Santa Cruz is a county in southern Arizona. Based on the 2010 census, its
population was 47,420. The county
seat is Nogales. The county was
established in 1899. The county borders between southern Arizona and northwestern Mexico's Sonora state.
The county is named after the Santa Cruz River. Santa
Cruz means "Holy Cross" in Spanish.
Santa Cruz County comprises the Nogales, AZ Micropolitan Statistical Area, which is also included in the Tucson-Nogales, AZ Combined Statistical Area.
Santa Cruz County, created in 1899 by Arizona's 20th Territorial Assembly, is named after the Santa Cruz River which was named in the late 1600s by Father Kino.
County QuickFacts: Census Bureau Quick Facts
About 1539 the Spanish voyager and Franciscan monk, Fray Marcos de Niza, was the first European to visit the area, entering near present-day Lochiel on the Mexican border. Coronado's expedition entered the area in the 16th century in hunt of the legendary Seven Cities of Gold. Nearly a century and a half later in the late 1600s, the Spanish sent the Jesuit priest Padre Eusebio Francisco Kino to the region to start missions and map the territory for Spain. For the next two decades this extraordinary man, known as a humanitarian, farmer, cattle rancher, explorer, mathematician, cartographer and geographer, traveled through Southern Arizona spreading the Catholic faith and educating people how to farm.
In 1752, after an rebellion by the Pima Indians, the Spanish Crown established New Spain's northernmost outpost and Europe's first settlement in Arizona at what is now Tubac. Shortly after that, soldier and explorer Juan Bautista de Anza along with 240 settlers traveled through Presidio de Tubac on their journey to found the city of San Francisco in 1775 and 1776. During his tenure at Tubac (1760-1776), Anza built the chapel of Santa Gertrudis, the foundations of which lie beneath today's St. Ann's Church.

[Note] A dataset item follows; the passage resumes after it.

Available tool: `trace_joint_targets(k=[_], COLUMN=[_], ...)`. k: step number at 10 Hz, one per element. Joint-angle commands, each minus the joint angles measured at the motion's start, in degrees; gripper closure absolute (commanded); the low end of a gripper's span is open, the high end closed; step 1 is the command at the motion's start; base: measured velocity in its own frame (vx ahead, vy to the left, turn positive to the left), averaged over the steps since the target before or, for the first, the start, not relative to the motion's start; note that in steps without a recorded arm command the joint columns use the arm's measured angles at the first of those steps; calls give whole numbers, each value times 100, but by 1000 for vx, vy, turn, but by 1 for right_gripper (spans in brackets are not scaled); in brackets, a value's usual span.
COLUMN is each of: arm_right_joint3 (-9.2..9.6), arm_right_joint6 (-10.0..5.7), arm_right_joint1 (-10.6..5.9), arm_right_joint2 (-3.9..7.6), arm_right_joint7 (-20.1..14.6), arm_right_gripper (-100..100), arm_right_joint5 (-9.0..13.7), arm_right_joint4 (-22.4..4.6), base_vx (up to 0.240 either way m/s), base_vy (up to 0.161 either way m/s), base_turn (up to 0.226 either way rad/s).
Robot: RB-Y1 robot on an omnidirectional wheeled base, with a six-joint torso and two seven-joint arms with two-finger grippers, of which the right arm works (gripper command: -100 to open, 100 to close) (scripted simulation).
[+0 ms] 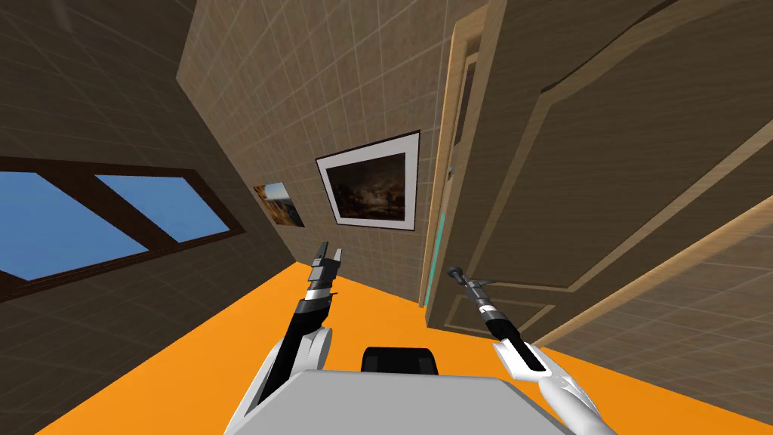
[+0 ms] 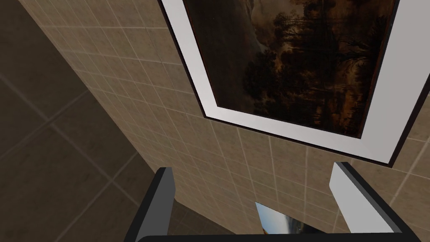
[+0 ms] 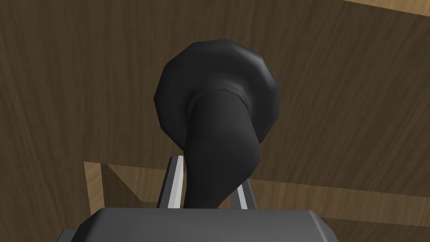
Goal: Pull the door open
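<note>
A brown panelled door (image 1: 604, 174) fills the right of the head view, set in a light wood frame (image 1: 453, 136). A thin teal strip (image 1: 434, 257) shows along the door's near edge. The door's handle (image 3: 218, 113) is dark, a round base with a bent lever. My right gripper (image 3: 208, 168) is shut on that lever, its fingers (image 3: 175, 180) pressing both sides. In the head view, the right gripper (image 1: 460, 276) is at the door's lower left. My left gripper (image 1: 331, 251) is raised to the left of the door, open (image 2: 252, 172) with nothing between its fingers.
An orange floor (image 1: 226, 340) runs ahead between tiled walls. A large framed dark picture (image 1: 374, 189) and a small one (image 1: 279, 204) hang on the far wall just left of the door frame. A window (image 1: 90, 219) is on the left wall.
</note>
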State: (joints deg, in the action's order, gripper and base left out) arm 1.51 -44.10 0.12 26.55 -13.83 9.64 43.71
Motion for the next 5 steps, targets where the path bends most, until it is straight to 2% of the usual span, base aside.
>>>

You can find Santa Cruz in the southernmost central part of Arizona, bordering Mexico and serving as the gateway to North America. The history of the region dates back to the cultures of the Apache, Yaqui and Hohokam peoples who built their communities along the Santa Cruz River, Sonoita Creek and Harshaw Creek, whose waters flowed year round and provided ideal sites for agriculture and ranching. In the late 1600's the Spanish began to establish missions and to map the country for Spain. In 1752, after an uprising by the Pima Indians, the Spanish Crown established New Spain's northernmost outpost and Europe's first settlement in Arizona at what is now Tubac. By 1853, the Gadsden Purchase formed the southeastern corner of Arizona, then Mexico, making it part of the United States. Santa Cruz County, created in 1899 by Arizona's 20th Territorial Assembly, is named after the Santa Cruz River which was named in the late 1600s by Father Kino. Santa Cruz means Holy Cross in Spanish.
As reported by the Census Bureau, the county has a total area of 1,238 square miles (3,210 km2), of which 1,237 square miles (3,200 km2) is land and 1.2 square miles (3.1 km2) (0.1%) is water. It is the smallest county by area in Arizona.
The Nogales area - including the sister city of Nogales, Sonora, across the border - is the hub of Santa Cruz County. Additional attractions include the Pajarita and Mount Wrightson wilderness areas, Tumac?ori National Historical Park, the Patagonia Mountains and the ghost town of Ruby.